When you are entrenched in a global marketplace you can’t
but help meet, interact and work closely with people of different countries. But does working across boundaries mean a global mindset?
But what we look at as geographical boundaries are actually
huge cultural walls. Breaking through these walls with the right awareness,
understanding and communication skills is the trick to a truly global mindset.
I am increasingly getting steeped in culture, cultural
differences, challenges and the issues culture brings to the workplace. It’s
the elephant in the room – looming large as the world becomes a smaller place. And now the elephant has begun to raise its trunk and people
are sitting up and taking notice. However taking notice does not tell anyone
what to do about it.
The bricks of miscommunication
It’s important at the outset to even acknowledge that there
are going to be cultural differences. The second important thing to note is
that while it’s called a cultural difference the manifestation is not an
outward gesture, it occurs largely in communication – or rather
miscommunication. And that’s what builds a wall. It’s built with bricks of
misinterpretation, miscommunication and misunderstanding.
Indeed, India is at a huge disadvantage here. Look at the
young English-speaking, pizza-eating, mobile-toting crowd and you’ll find that
they can be largely compared to the youth of the west. And yet our cultural
traits are such that we are at a huge variance from the rest of the world,
creating a hotbed of communication conflict. All, unfortunately in the same
language.
You speak English?
Let’s look only at English as a language here. English is a
second language for most Indians. We have done our entire education in English.
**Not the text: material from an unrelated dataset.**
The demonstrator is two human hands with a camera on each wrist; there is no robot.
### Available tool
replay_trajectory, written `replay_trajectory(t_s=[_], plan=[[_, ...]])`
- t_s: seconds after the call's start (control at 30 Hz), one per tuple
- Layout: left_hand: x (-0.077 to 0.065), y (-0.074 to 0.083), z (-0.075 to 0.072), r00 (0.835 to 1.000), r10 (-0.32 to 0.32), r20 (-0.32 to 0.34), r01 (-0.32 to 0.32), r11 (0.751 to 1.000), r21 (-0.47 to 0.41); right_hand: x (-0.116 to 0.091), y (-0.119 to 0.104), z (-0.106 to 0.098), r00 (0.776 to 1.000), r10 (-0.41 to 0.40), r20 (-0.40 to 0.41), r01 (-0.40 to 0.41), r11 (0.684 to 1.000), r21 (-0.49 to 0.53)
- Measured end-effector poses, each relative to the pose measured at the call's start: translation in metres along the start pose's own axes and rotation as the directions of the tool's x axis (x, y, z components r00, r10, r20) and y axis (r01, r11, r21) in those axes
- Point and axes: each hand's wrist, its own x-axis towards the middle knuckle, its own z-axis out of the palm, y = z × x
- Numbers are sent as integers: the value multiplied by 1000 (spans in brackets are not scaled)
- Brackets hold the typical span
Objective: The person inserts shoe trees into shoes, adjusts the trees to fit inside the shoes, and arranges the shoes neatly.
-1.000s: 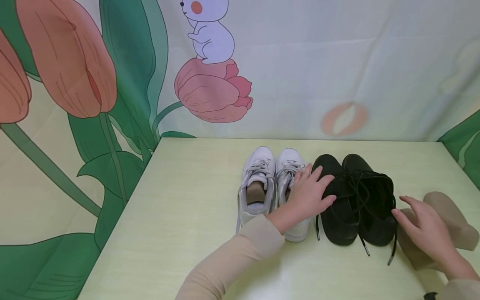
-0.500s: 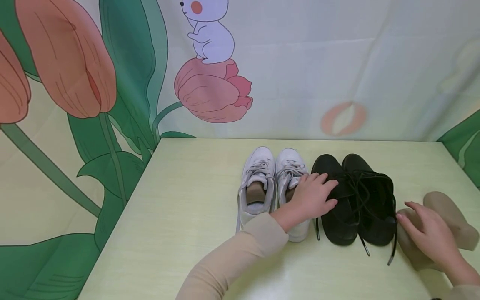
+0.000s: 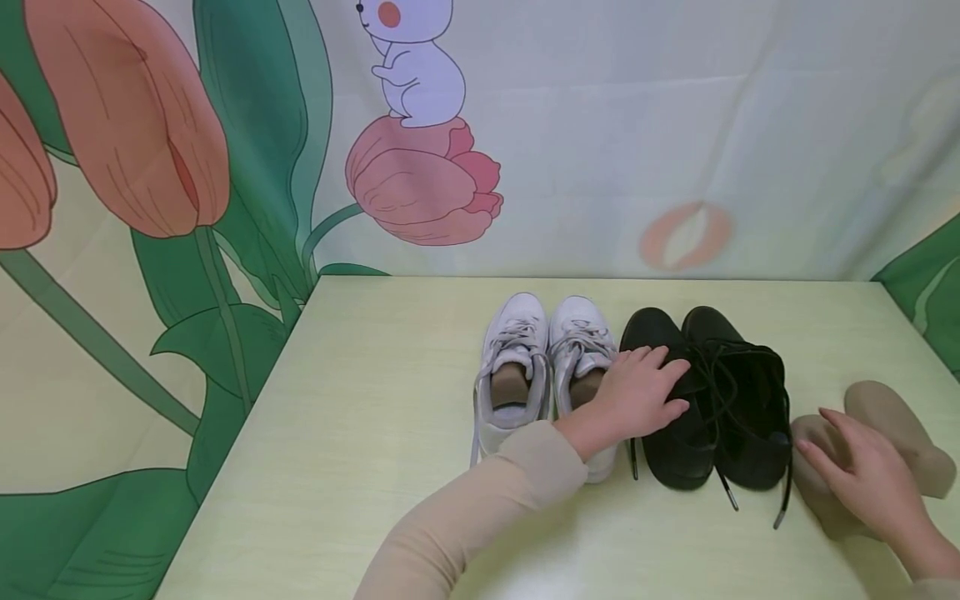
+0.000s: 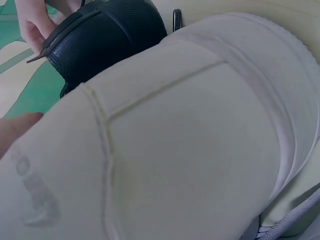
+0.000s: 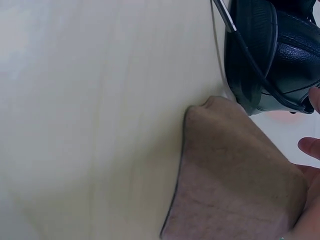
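My left hand (image 3: 636,393) hovers with spread fingers between the right white sneaker (image 3: 577,329) and the left black shoe (image 3: 678,454), overlapping both in the head view. The white sneaker's side fills the left wrist view. My right hand (image 3: 870,473) is held with parted thumb and fingers over the nearer brown shoe-shaped insert (image 3: 813,496), just right of the right black shoe (image 3: 757,458). In the right wrist view this insert (image 5: 235,170) shows a smooth matte surface, with the fingertips (image 5: 310,146) beside it. Both hands hold nothing visible.
The left white sneaker (image 3: 513,333) stands beside its mate, with a brown insert (image 3: 510,385) inside. A second loose brown insert (image 3: 892,417) lies at the far right. Black laces hang onto the pale table (image 3: 360,417). A printed cloth (image 3: 570,150) rises behind it.
My left hand has shifted right, from over the white sneaker toward the left black shoe. The right hand has drawn slightly right, away from the right black shoe. The shoes have stayed put.
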Motion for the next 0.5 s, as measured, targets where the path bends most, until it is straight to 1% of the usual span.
replay_trajectory(t_s=[0.17, 0.3, 0.5], plan=[[3, 1, 3, 1000, 11, 16, -11, 1000, 3, -3, 2, 1, 1000, -5, -15, 5, 1000, -3], [6, 2, 6, 999, 19, 31, -19, 1000, 8, -5, 4, 2, 1000, 10, -10, -11, 1000, -21], [10, 3, 7, 999, 42, 31, -42, 999, 6, -9, 7, 3, 1000, 29, -11, -30, 999, -21]])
For a large number of urban Indians, English is more a native language than our
respective mother tongues. For instance, how many of us can read or write our
Indian mother tongue and the accompanying script? How many of us speak our
mother tongue more than we speak English? And finally, how many of us even think in our own language? We speak,
read, write, think and even dream in English. But how close are we to, forget
the rest of the Europeans, even the English? Probably as far apart as we are
geographically.
Because we speak English our culture is mistaken to be like
the English culture. But our DNA does not change because of a deeply entrenched
foreign language. Nor does the 5000-year old cultural nuance. Our social norms
remain the same. Our mindset unchanged. In that respect the Asian and European
nations that speak a different language are at an advantage here. People
‘expect’ them to behave differently. And
also ‘accept’ the difference. Indians who speak English however are mostly
misunderstood. We speak pure English, then go on to behave in a purely Indian
manner. And this is the stuff that makes the wall bigger, taller, wider.
Breaking the wall
It’s time to take it down. But it’s not enough to want to.
What is an absolute must is first to accept that there exists one, second to
know that we are on two opposite sides of the wall and the third is the
willingness to create a doorway through the wall – a passage so to speak – for
the two cultures to come halfway to accepting and acknowledging differences and
ready to work with them. That will be the essential first step to the crumbling
of the wall. And the first glimpse of what is truly a global mindset.